* _Directions_
Among the lines below, count those containing the word "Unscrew". Give the number only.

************

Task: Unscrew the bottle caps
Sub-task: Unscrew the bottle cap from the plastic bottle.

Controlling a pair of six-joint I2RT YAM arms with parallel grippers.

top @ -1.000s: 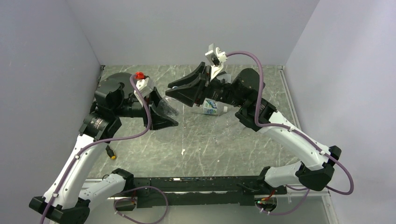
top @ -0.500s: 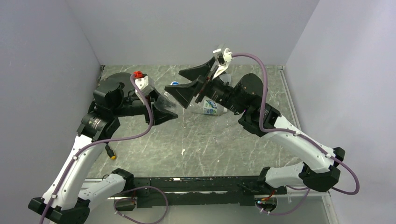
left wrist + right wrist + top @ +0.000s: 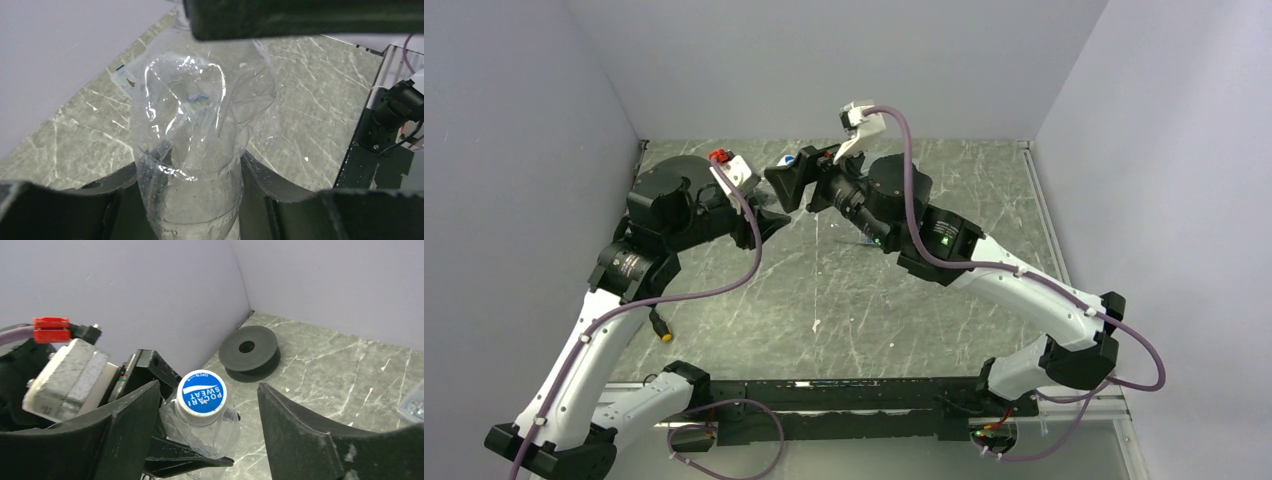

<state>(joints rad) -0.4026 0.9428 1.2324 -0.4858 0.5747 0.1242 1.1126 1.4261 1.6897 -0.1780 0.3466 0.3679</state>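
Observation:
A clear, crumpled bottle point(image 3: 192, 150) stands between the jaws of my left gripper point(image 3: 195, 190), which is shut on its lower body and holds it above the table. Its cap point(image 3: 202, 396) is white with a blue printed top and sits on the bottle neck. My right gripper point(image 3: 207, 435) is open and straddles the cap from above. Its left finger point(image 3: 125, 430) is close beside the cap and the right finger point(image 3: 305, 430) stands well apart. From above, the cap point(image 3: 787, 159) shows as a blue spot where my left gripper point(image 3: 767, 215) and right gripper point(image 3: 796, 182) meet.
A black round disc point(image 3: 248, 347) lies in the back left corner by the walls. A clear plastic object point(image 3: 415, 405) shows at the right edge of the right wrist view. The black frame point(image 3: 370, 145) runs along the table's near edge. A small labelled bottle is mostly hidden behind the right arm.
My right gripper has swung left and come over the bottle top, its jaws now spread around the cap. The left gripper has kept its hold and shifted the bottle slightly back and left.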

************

* _Solution for this task_
2